» **Exercise brief**: Once the images are set aside, write out the rest of the records exactly.

» **Source material**:
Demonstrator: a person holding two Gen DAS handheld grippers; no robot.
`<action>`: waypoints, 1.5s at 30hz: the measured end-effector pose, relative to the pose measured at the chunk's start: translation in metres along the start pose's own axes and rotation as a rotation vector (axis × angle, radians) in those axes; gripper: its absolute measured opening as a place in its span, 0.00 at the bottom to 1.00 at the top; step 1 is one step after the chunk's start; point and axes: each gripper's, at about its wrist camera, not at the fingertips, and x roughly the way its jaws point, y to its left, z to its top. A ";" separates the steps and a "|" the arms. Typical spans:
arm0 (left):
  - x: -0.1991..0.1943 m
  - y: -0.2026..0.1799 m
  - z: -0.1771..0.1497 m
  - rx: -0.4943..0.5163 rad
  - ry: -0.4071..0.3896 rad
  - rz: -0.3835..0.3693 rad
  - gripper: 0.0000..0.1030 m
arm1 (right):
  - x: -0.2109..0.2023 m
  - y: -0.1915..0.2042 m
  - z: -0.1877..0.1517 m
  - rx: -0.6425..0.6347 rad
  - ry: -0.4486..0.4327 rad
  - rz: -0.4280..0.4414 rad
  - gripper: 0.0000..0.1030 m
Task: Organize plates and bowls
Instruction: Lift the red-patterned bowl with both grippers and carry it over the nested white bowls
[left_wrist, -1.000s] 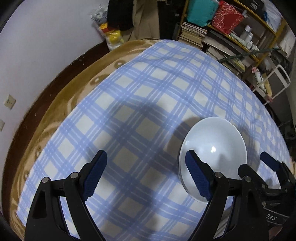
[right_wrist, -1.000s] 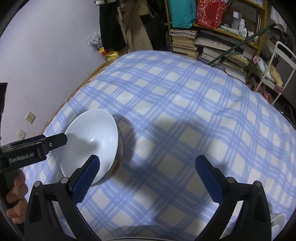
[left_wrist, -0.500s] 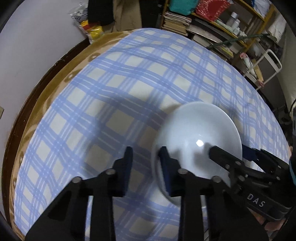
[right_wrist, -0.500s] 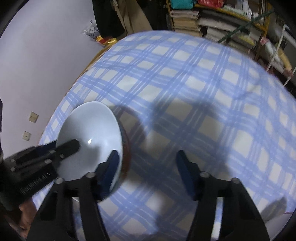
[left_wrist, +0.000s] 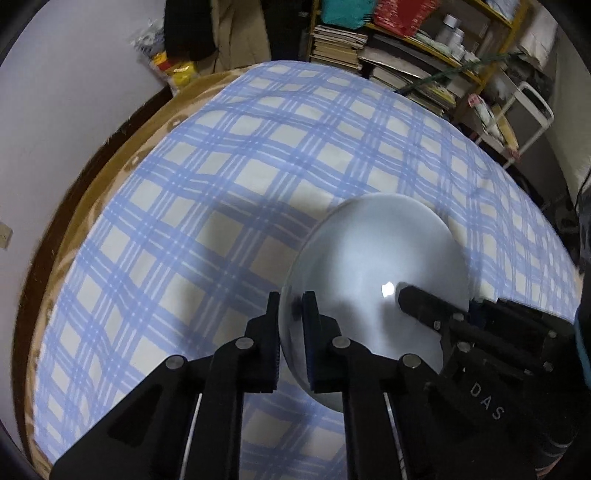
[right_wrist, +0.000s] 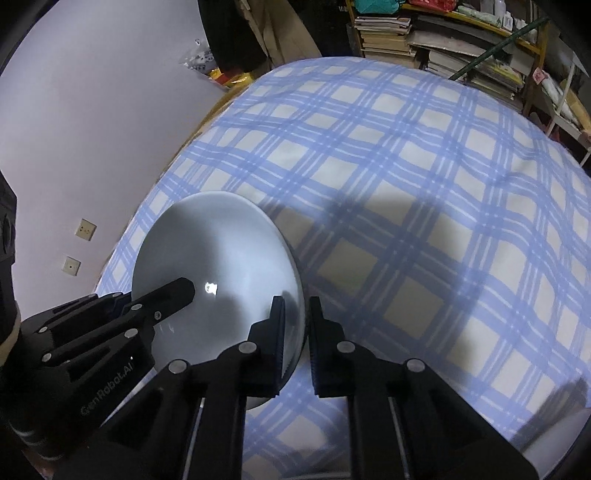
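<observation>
A white bowl (left_wrist: 376, 266) sits on the blue plaid cloth (left_wrist: 258, 155). My left gripper (left_wrist: 291, 314) is shut on the bowl's left rim, one finger inside and one outside. In the right wrist view the same bowl (right_wrist: 221, 251) shows at lower left, and my right gripper (right_wrist: 297, 317) is shut on its right rim. Each gripper shows in the other's view: the right one (left_wrist: 417, 299) reaches into the bowl from the right, the left one (right_wrist: 177, 291) from the left.
The cloth covers a bed or table with a tan blanket edge (left_wrist: 92, 206) at the left. A white wall (right_wrist: 92, 110) stands to the left. Shelves with books and boxes (left_wrist: 406, 48) stand behind. A pale object (right_wrist: 554, 435) lies at the lower right edge.
Both grippers went from wide open to shut on opposite sides of the bowl's rim, and both moved in closer to the bowl.
</observation>
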 end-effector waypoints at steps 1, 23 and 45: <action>-0.004 -0.004 -0.001 0.016 -0.007 0.008 0.11 | -0.005 0.000 -0.002 -0.003 -0.008 -0.011 0.13; -0.075 -0.085 -0.026 0.159 -0.085 -0.020 0.13 | -0.103 -0.032 -0.036 0.012 -0.121 -0.063 0.13; -0.124 -0.217 -0.075 0.311 -0.111 -0.097 0.13 | -0.204 -0.122 -0.123 0.141 -0.205 -0.144 0.13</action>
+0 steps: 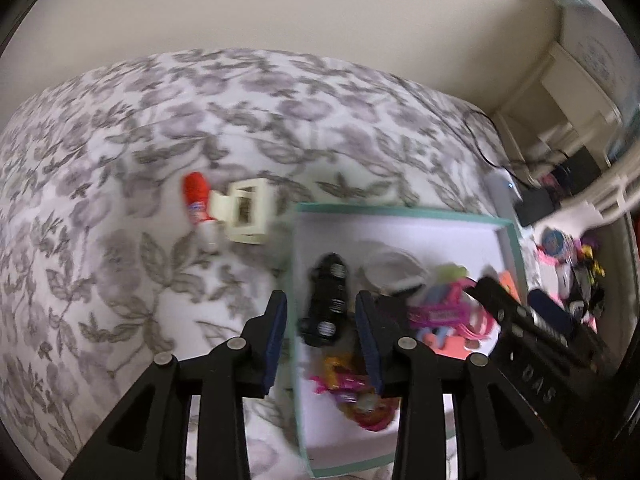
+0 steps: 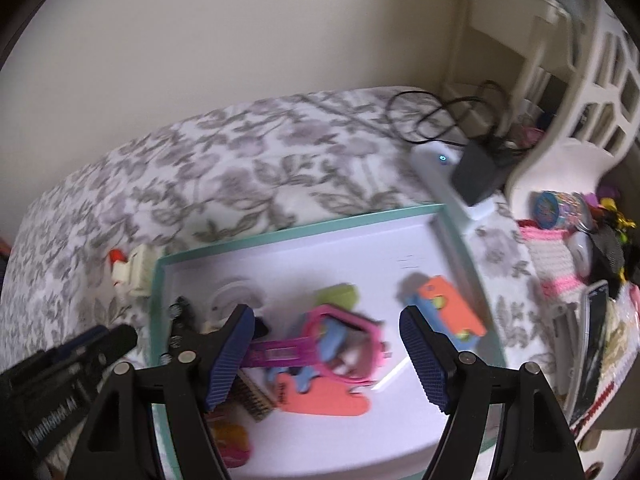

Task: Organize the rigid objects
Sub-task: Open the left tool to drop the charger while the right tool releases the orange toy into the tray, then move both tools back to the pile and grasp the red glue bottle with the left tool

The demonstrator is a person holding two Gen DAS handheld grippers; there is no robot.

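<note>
Seen from the left wrist, the left gripper (image 1: pixel 321 330) hangs over the near left corner of a shallow teal-edged tray (image 1: pixel 510 248) that lies on a bed (image 1: pixel 160 120) spread with a grey floral cover; its jaws stand partly apart with nothing pressed between the pads, and a black toy car (image 1: pixel 326 300) lies in the tray beneath the gap. Further right in the tray sit a white ring-shaped piece (image 1: pixel 390 266) and a blurred heap of pink, blue and orange plastic pieces (image 1: pixel 444 312). Outside the tray's left edge, on open cover, a red-capped bottle (image 1: pixel 197 204) lies touching a cream hair clip (image 1: pixel 246 214). The right gripper (image 1: pixel 532 320) enters from the right, above the tray's edge. From the right wrist, the right gripper (image 2: pixel 327 354) hovers over the tray (image 2: pixel 304 224) with jaws wide and empty, above pink toy glasses (image 2: pixel 344 340) that rest among the coloured pieces; an orange block (image 2: pixel 452 308) lies toward the right rim. The tray's far half is bare white. Beyond its right rim are a white device (image 2: pixel 436 164), black cables (image 2: pixel 436 116) and a white lattice basket (image 2: pixel 600 92) beside clutter.
</note>
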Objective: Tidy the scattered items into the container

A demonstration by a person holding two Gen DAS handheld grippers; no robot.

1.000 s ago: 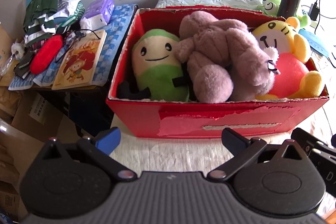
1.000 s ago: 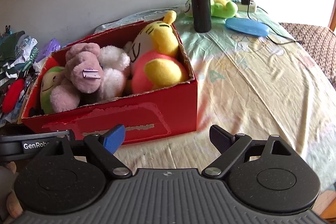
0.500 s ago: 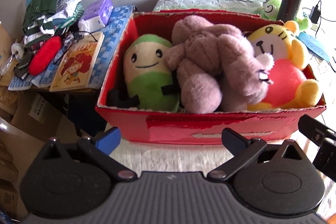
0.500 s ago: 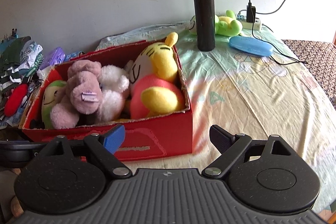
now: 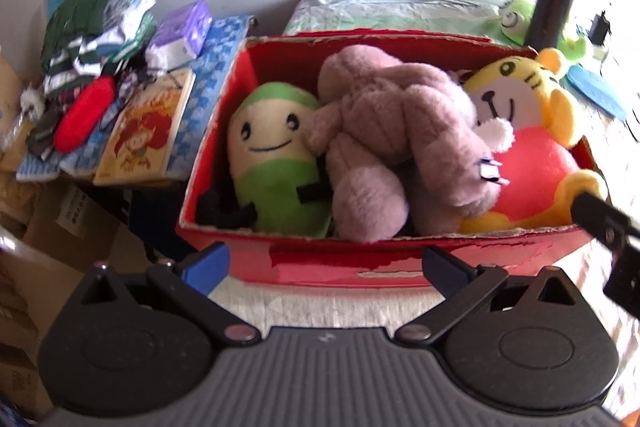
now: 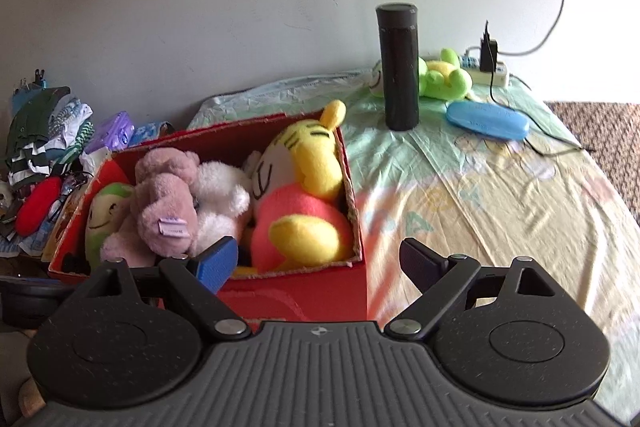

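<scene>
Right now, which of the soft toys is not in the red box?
The green frog toy, lying on the table behind the black flask. The green-hooded, pink, white and yellow tiger toys all sit inside the red box.

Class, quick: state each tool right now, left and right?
Left tool: open, holding nothing.
Right tool: open, holding nothing.

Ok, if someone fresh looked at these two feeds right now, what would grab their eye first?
The red box crammed with soft toys sits at the table's left end: a green smiling plush on its left, a mauve plush in the middle, a yellow tiger plush on its right. Behind it a tall black flask stands upright, with a green frog plush lying just past it, outside the box. Both grippers, left and right, hover open and empty.
</scene>
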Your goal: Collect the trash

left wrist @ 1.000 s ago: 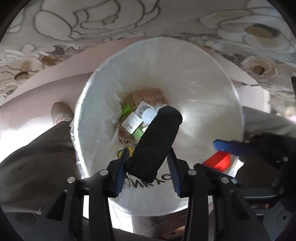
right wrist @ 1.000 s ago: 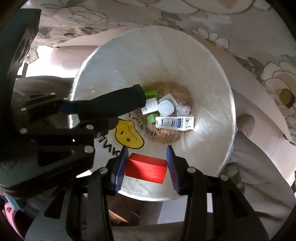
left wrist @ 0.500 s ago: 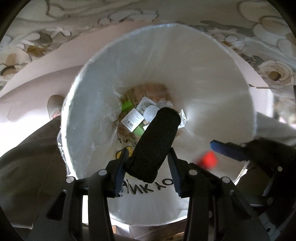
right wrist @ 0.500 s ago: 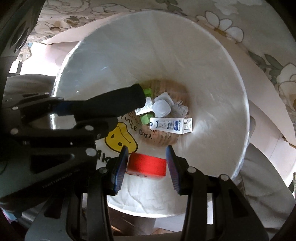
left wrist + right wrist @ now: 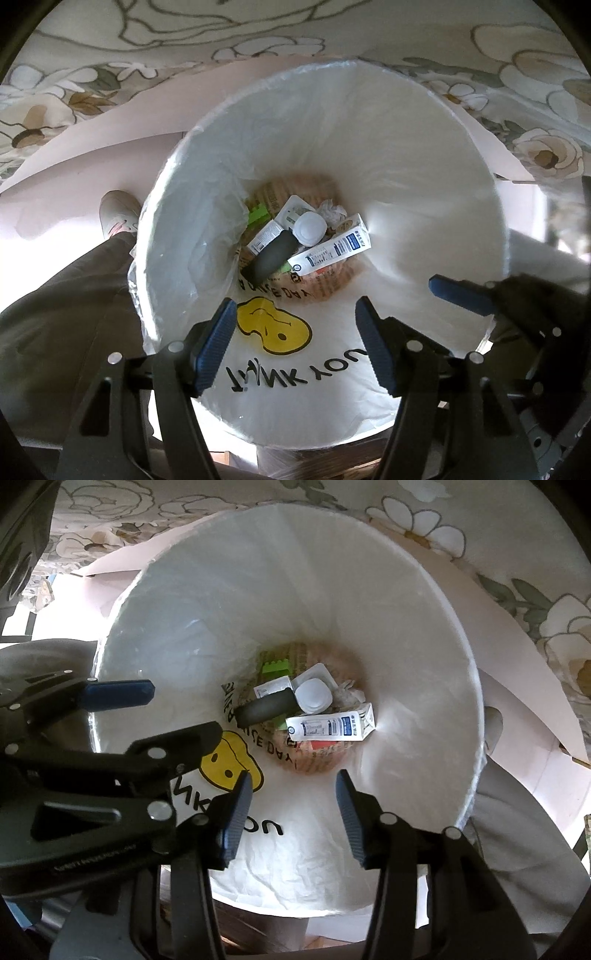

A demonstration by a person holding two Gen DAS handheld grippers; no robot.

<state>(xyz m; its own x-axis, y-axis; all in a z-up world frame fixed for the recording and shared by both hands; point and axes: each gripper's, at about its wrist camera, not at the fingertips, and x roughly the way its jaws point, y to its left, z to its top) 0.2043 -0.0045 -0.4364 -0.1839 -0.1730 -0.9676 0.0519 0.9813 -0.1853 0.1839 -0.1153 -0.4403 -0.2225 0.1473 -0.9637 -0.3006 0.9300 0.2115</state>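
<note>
**Both claws spread over the lined bin; trash lies at the bottom**

1. Container. A white bin (image 5: 424, 177) fitted with a white plastic liner bag (image 5: 332, 365) stands below both claws. The liner carries a yellow smiley print (image 5: 273, 328) and black lettering on the wall nearest the claws.

2. Contents, located from the yellow smiley print. All trash lies on the bin bottom, beyond the print:
- a dark cylindrical roll (image 5: 271, 254), nearest the print, lying on its side;
- a white and blue carton (image 5: 332, 251), just beside the roll, also lying flat;
- a white round-cornered cup (image 5: 309, 229), touching the far end of the roll;
- a crumpled white paper (image 5: 332, 212), beyond the cup;
- a green block (image 5: 258, 215), at the far side of the pile;
- a small white labelled box (image 5: 267, 236), partly under the roll.

3. Claw state. The left claw (image 5: 295, 343) is spread and its jaws are opening; nothing is between them. The right claw (image 5: 293, 808) is also spread, jaws opening, nothing between them. Both hang above the near rim, over the print.

4. View differences.
- The right wrist view shows a red piece (image 5: 325, 744) under the carton (image 5: 332, 725); the left wrist view shows only a faint trace of it.
- The left wrist view shows a shoe (image 5: 118, 214) and a dark trouser leg (image 5: 62, 295) on the floor beside the bin.
- Each view shows the other claw at its edge.
- A floral fabric (image 5: 498, 535) lies beyond the bin in both.
</note>
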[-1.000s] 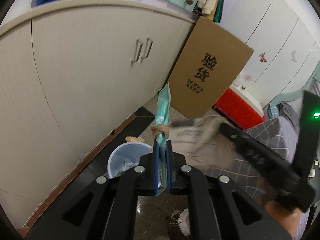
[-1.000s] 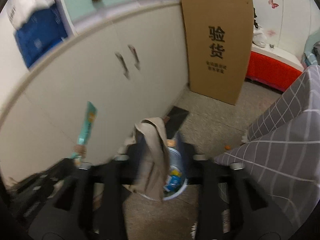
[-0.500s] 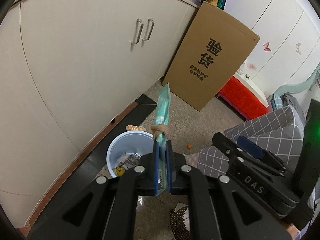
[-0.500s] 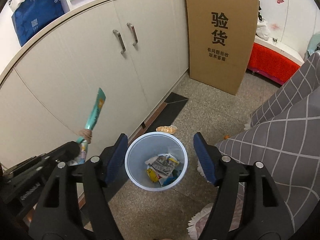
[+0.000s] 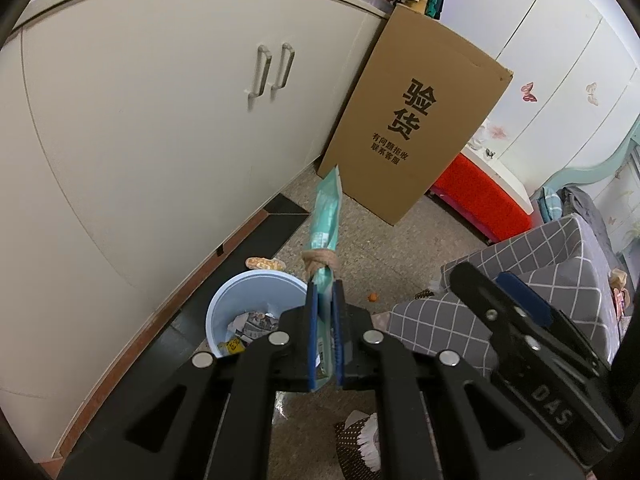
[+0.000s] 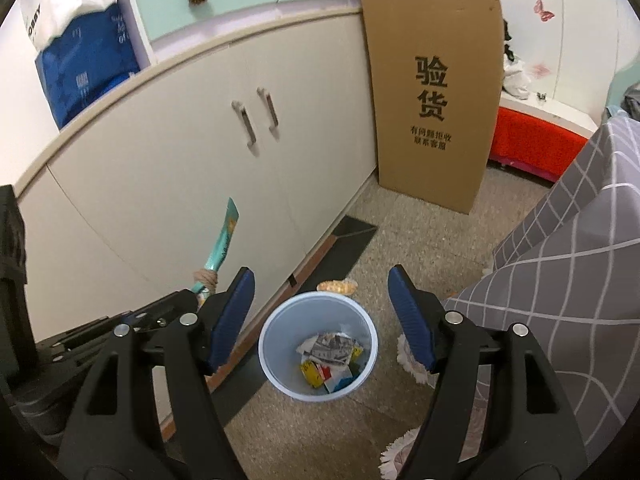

» **Exercise solution**:
Demonstrator: a person holding two Gen DAS handheld grippers; no robot.
`<action>`: waypoints, 1.5s at 30hz: the measured end-effector pose, relative to the pose measured at the chunk's start: translation in metres along the start pose's own axes and rotation as a rotation vector (axis × angle, radians) in those axes; gripper: its absolute measured opening as a place in its span, 0.00 at the bottom to 1.00 at the top; step 1 is one step after the chunk's start; point and axes: each gripper's, at about its wrist camera, not at the fingertips, and x roughly the way its jaws point, y to its left, z to its top. A ";" separates the steps and a "|" the arms. Typical spans:
arm0 (left):
  - x: -0.1991..0.1943 m
  - y: -0.2026..0.1799 m
  - z: -0.1771..0.1497 m
  - rx: -0.4943..0.5163 rad
  - ry: -0.4071..0.3896 rad
  - rz: -0.3835..0.3693 rad
  - gripper: 0.0000..0.1030 m
arm1 (right):
  - x: -0.2109..0.2023 m
  - y: -0.1915..0.2042 m
  - z: -0.1877..0.1517 m
  - rx: -0.6425..0.6347 rad
  - ry: -0.4486..0.4327 rad
  - rz: -0.4280..0.4414 rad
  - gripper: 0.0000..0.1030 m
Task: Organize plates and bowls
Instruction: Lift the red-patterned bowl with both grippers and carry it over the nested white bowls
[left_wrist, -1.000s] 
[right_wrist, -1.000s] 
[left_wrist, -0.500s] 
[right_wrist, -0.500s] 
[left_wrist, +0.000s] 
[right_wrist, +0.000s] 
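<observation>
A white bowl (left_wrist: 376, 266) sits on the blue plaid cloth (left_wrist: 258, 155). My left gripper (left_wrist: 291, 314) is shut on the bowl's left rim, one finger inside and one outside. In the right wrist view the same bowl (right_wrist: 221, 251) shows at lower left, and my right gripper (right_wrist: 297, 317) is shut on its right rim. Each gripper shows in the other's view: the right one (left_wrist: 417, 299) reaches into the bowl from the right, the left one (right_wrist: 177, 291) from the left.
The cloth covers a bed or table with a tan blanket edge (left_wrist: 92, 206) at the left. A white wall (right_wrist: 92, 110) stands to the left. Shelves with books and boxes (left_wrist: 406, 48) stand behind. A pale object (right_wrist: 554, 435) lies at the lower right edge.
Both grippers went from wide open to shut on opposite sides of the bowl's rim, and both moved in closer to the bowl.
</observation>
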 end-effector waypoints at steps 1, 23 and 45: <action>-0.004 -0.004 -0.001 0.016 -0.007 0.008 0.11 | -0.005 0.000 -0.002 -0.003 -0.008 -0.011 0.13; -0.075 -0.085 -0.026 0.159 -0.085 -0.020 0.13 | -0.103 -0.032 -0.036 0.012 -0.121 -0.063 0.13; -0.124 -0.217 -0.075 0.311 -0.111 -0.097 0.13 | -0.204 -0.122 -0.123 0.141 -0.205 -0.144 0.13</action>
+0 steps: 
+0 steps: 

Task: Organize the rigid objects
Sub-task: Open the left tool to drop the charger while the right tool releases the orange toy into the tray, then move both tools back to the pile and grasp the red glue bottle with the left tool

The demonstrator is a person holding two Gen DAS handheld grippers; there is no robot.

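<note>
Seen from the left wrist, the left gripper (image 1: pixel 321 330) hangs over the near left corner of a shallow teal-edged tray (image 1: pixel 510 248) that lies on a bed (image 1: pixel 160 120) spread with a grey floral cover; its jaws stand partly apart with nothing pressed between the pads, and a black toy car (image 1: pixel 326 300) lies in the tray beneath the gap. Further right in the tray sit a white ring-shaped piece (image 1: pixel 390 266) and a blurred heap of pink, blue and orange plastic pieces (image 1: pixel 444 312). Outside the tray's left edge, on open cover, a red-capped bottle (image 1: pixel 197 204) lies touching a cream hair clip (image 1: pixel 246 214). The right gripper (image 1: pixel 532 320) enters from the right, above the tray's edge. From the right wrist, the right gripper (image 2: pixel 327 354) hovers over the tray (image 2: pixel 304 224) with jaws wide and empty, above pink toy glasses (image 2: pixel 344 340) that rest among the coloured pieces; an orange block (image 2: pixel 452 308) lies toward the right rim. The tray's far half is bare white. Beyond its right rim are a white device (image 2: pixel 436 164), black cables (image 2: pixel 436 116) and a white lattice basket (image 2: pixel 600 92) beside clutter.
</note>
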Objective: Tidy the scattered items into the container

A demonstration by a person holding two Gen DAS handheld grippers; no robot.

1.000 s ago: 
1.000 s ago: 
0.500 s ago: 
0.500 s ago: 
now: 
now: 

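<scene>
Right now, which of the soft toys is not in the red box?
The green frog toy, lying on the table behind the black flask. The green-hooded, pink, white and yellow tiger toys all sit inside the red box.

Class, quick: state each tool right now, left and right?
Left tool: open, holding nothing.
Right tool: open, holding nothing.

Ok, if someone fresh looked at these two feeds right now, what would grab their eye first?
The red box crammed with soft toys sits at the table's left end: a green smiling plush on its left, a mauve plush in the middle, a yellow tiger plush on its right. Behind it a tall black flask stands upright, with a green frog plush lying just past it, outside the box. Both grippers, left and right, hover open and empty.
</scene>
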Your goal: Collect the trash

left wrist @ 1.000 s ago: 
right wrist @ 1.000 s ago: 
left wrist @ 0.500 s ago: 
right wrist @ 0.500 s ago: 
left wrist + right wrist @ now: 

A demonstration by a person holding two Gen DAS handheld grippers; no robot.

<state>(xyz m; its own x-axis, y-axis; all in a z-up world frame fixed for the recording and shared by both hands; point and axes: each gripper's, at about its wrist camera, not at the fingertips, and x roughly the way its jaws point, y to its left, z to its top) 0.2043 -0.0045 -0.4364 -0.1839 -0.1730 -0.9676 0.0519 0.9813 -0.1853 0.1839 -0.1153 -0.4403 -0.2225 0.1473 -0.9637 -0.3006 0.9300 0.2115</state>
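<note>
**Both claws spread over the lined bin; trash lies at the bottom**

1. Container. A white bin (image 5: 424, 177) fitted with a white plastic liner bag (image 5: 332, 365) stands below both claws. The liner carries a yellow smiley print (image 5: 273, 328) and black lettering on the wall nearest the claws.

2. Contents, located from the yellow smiley print. All trash lies on the bin bottom, beyond the print:
- a dark cylindrical roll (image 5: 271, 254), nearest the print, lying on its side;
- a white and blue carton (image 5: 332, 251), just beside the roll, also lying flat;
- a white round-cornered cup (image 5: 309, 229), touching the far end of the roll;
- a crumpled white paper (image 5: 332, 212), beyond the cup;
- a green block (image 5: 258, 215), at the far side of the pile;
- a small white labelled box (image 5: 267, 236), partly under the roll.

3. Claw state. The left claw (image 5: 295, 343) is spread and its jaws are opening; nothing is between them. The right claw (image 5: 293, 808) is also spread, jaws opening, nothing between them. Both hang above the near rim, over the print.

4. View differences.
- The right wrist view shows a red piece (image 5: 325, 744) under the carton (image 5: 332, 725); the left wrist view shows only a faint trace of it.
- The left wrist view shows a shoe (image 5: 118, 214) and a dark trouser leg (image 5: 62, 295) on the floor beside the bin.
- Each view shows the other claw at its edge.
- A floral fabric (image 5: 498, 535) lies beyond the bin in both.
</note>
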[-1.000s] 
[-1.000s] 
[-0.500s] 
[-0.500s] 
[+0.000s] 
[+0.000s] 

This exercise is now done.